- [EXERCISE]:
Only an exact reprint of all the data is acceptable.

- [MATERIAL PROVIDED]:

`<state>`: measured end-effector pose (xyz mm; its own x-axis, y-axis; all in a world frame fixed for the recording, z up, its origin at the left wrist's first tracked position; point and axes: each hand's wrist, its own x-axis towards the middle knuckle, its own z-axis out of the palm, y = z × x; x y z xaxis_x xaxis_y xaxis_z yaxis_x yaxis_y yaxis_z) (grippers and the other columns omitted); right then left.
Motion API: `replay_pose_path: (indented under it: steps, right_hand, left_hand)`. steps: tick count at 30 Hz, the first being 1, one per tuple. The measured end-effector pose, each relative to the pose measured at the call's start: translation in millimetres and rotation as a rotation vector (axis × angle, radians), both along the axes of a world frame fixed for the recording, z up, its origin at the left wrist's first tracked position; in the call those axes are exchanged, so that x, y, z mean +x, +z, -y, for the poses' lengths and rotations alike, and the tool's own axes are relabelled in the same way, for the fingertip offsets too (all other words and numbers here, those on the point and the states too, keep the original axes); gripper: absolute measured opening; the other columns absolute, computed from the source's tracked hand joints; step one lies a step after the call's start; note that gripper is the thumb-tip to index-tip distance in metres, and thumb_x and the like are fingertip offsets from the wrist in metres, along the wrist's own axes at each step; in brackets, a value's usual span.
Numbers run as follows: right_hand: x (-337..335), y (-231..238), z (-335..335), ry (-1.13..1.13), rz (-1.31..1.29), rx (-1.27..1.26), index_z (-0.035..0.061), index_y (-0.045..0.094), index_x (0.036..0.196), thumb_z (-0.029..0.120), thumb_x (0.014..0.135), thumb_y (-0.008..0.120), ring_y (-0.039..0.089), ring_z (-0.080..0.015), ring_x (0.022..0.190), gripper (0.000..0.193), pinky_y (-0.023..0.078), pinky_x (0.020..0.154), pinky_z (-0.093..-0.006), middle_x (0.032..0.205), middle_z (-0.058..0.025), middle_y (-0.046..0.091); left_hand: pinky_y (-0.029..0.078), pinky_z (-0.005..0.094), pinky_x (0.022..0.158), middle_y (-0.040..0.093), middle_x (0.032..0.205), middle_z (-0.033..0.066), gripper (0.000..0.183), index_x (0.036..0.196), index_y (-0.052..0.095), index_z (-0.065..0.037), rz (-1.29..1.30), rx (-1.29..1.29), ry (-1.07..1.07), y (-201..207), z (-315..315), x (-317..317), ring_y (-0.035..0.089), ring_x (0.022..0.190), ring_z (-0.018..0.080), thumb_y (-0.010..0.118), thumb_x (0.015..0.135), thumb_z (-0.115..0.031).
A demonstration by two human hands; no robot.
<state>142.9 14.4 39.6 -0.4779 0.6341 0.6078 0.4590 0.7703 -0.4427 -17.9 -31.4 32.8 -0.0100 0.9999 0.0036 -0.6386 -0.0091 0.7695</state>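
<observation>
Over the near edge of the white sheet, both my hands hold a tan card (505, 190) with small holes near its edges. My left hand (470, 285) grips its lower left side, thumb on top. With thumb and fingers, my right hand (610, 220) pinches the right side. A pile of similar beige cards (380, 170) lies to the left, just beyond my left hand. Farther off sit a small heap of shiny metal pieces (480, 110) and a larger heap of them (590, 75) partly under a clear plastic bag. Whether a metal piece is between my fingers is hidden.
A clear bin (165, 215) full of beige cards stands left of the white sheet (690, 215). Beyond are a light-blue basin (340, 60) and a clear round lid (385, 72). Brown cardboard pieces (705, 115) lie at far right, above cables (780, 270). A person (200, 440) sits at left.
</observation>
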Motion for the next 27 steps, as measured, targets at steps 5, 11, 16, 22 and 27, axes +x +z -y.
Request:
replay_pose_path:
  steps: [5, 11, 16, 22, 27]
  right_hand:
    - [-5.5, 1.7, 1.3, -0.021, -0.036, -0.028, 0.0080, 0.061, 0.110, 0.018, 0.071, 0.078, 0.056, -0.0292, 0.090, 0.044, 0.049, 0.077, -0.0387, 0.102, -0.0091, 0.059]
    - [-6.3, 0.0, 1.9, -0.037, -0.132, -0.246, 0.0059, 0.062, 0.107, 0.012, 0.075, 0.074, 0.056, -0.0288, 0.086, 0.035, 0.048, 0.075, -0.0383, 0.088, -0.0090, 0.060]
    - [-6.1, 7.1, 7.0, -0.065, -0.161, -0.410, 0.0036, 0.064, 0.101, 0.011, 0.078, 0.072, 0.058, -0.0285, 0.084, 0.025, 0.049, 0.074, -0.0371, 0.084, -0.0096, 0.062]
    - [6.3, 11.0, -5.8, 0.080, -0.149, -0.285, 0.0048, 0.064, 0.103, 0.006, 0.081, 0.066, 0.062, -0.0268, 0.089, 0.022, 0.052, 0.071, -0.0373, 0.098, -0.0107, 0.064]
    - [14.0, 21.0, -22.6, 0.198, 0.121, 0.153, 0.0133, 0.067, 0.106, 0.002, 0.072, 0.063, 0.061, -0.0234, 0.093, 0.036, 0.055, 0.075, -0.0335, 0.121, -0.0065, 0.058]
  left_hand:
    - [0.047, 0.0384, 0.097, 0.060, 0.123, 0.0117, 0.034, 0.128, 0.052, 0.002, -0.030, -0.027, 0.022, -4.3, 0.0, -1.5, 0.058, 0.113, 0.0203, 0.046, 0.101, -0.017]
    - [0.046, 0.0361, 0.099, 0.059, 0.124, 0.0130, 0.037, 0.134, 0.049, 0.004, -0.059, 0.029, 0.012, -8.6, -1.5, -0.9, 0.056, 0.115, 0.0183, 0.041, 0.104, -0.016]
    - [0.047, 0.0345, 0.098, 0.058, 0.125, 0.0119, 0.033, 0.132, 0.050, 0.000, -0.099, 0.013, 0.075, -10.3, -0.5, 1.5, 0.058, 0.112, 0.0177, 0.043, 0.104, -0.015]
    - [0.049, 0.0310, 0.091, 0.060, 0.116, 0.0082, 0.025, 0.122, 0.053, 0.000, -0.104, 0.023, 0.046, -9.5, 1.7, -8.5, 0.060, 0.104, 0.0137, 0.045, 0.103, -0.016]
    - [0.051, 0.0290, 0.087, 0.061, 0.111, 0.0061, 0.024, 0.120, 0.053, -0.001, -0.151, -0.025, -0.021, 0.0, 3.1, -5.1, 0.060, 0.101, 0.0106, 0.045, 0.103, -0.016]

- [RESULT OF THE EXERCISE]:
`<state>`: measured end-effector pose (xyz mm; its own x-axis, y-axis; all in a world frame fixed for the recording, z up, its origin at the left wrist's first tracked position; point and axes: each hand's wrist, its own x-axis towards the middle knuckle, its own z-axis out of the palm, y = z × x; x y z xaxis_x xaxis_y xaxis_z yaxis_x yaxis_y yaxis_z) (grippers and the other columns omitted); right then left.
Motion API: `replay_pose_path: (indented under it: steps, right_hand, left_hand)`. steps: tick count at 30 Hz, the first being 1, one per tuple. The measured end-effector pose, each relative to the pose measured at the call's start: translation in millimetres and rotation as a rotation vector (axis × angle, radians), both along the axes of a world frame fixed for the recording, z up, its origin at the left wrist's first tracked position; in the call those axes are exchanged, so that x, y, z mean +x, +z, -y, for the poses' lengths and rotations alike, and the tool's own axes are relabelled in the same way, for the fingertip offsets too (all other words and numbers here, those on the point and the states too, keep the original axes); gripper: absolute measured opening; the other columns absolute, computed from the source's tracked hand joints; step one lies a step after the call's start; note that gripper is the thumb-tip to index-tip distance in metres, and thumb_x and the like are fingertip offsets from the wrist in metres, along the wrist's own axes at each step; in brackets, a value's usual span.
Numbers run as follows: right_hand: x (-337..335), y (-231..238), z (-335..335), ry (-1.13..1.13), rz (-1.31..1.29), rx (-1.27..1.26), index_z (-0.035..0.061), index_y (-0.045..0.094), index_x (0.036..0.196), thumb_z (-0.029..0.120), thumb_x (0.014..0.135), thumb_y (-0.008..0.120), ring_y (-0.039..0.089), ring_z (-0.080..0.015), ring_x (0.022..0.190), gripper (0.000..0.193), pinky_y (-0.023..0.078), pinky_x (0.020..0.154), pinky_z (-0.093..-0.006), middle_x (0.032..0.205), middle_z (-0.058..0.025), middle_y (-0.046..0.091); left_hand: pinky_y (-0.029..0.078), pinky_z (-0.005..0.094), pinky_x (0.022..0.158), middle_y (-0.040..0.093), middle_x (0.032..0.205), middle_z (-0.033..0.066), gripper (0.000..0.183), index_x (0.036..0.196), index_y (-0.052..0.095), index_z (-0.065..0.037), rz (-1.29..1.30), rx (-1.29..1.29), ry (-1.07..1.07), y (-201..207), z (-315..315), x (-317..317), ring_y (-0.035..0.089), ring_x (0.022..0.190), ring_z (-0.018..0.080), thumb_y (-0.010..0.118), thumb_x (0.015..0.135), thumb_z (-0.115..0.031).
A demonstration by two human hands; no robot.
<state>142.9 14.4 39.6 -0.4779 0.6341 0.6078 0.4590 0.7703 -0.4427 -17.9 -31.4 32.8 -0.0100 0.9999 0.0036 -0.6386 -0.0091 0.7695</state>
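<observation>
Over the near edge of the white sheet, both my hands hold a tan card (505, 190) with small holes near its edges. My left hand (470, 285) grips its lower left side, thumb on top. With thumb and fingers, my right hand (610, 220) pinches the right side. A pile of similar beige cards (380, 170) lies to the left, just beyond my left hand. Farther off sit a small heap of shiny metal pieces (480, 110) and a larger heap of them (590, 75) partly under a clear plastic bag. Whether a metal piece is between my fingers is hidden.
A clear bin (165, 215) full of beige cards stands left of the white sheet (690, 215). Beyond are a light-blue basin (340, 60) and a clear round lid (385, 72). Brown cardboard pieces (705, 115) lie at far right, above cables (780, 270). A person (200, 440) sits at left.
</observation>
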Motion for the next 27 steps, as measured, targets at steps 5, 11, 16, 22 and 27, axes +x +z -y.
Request:
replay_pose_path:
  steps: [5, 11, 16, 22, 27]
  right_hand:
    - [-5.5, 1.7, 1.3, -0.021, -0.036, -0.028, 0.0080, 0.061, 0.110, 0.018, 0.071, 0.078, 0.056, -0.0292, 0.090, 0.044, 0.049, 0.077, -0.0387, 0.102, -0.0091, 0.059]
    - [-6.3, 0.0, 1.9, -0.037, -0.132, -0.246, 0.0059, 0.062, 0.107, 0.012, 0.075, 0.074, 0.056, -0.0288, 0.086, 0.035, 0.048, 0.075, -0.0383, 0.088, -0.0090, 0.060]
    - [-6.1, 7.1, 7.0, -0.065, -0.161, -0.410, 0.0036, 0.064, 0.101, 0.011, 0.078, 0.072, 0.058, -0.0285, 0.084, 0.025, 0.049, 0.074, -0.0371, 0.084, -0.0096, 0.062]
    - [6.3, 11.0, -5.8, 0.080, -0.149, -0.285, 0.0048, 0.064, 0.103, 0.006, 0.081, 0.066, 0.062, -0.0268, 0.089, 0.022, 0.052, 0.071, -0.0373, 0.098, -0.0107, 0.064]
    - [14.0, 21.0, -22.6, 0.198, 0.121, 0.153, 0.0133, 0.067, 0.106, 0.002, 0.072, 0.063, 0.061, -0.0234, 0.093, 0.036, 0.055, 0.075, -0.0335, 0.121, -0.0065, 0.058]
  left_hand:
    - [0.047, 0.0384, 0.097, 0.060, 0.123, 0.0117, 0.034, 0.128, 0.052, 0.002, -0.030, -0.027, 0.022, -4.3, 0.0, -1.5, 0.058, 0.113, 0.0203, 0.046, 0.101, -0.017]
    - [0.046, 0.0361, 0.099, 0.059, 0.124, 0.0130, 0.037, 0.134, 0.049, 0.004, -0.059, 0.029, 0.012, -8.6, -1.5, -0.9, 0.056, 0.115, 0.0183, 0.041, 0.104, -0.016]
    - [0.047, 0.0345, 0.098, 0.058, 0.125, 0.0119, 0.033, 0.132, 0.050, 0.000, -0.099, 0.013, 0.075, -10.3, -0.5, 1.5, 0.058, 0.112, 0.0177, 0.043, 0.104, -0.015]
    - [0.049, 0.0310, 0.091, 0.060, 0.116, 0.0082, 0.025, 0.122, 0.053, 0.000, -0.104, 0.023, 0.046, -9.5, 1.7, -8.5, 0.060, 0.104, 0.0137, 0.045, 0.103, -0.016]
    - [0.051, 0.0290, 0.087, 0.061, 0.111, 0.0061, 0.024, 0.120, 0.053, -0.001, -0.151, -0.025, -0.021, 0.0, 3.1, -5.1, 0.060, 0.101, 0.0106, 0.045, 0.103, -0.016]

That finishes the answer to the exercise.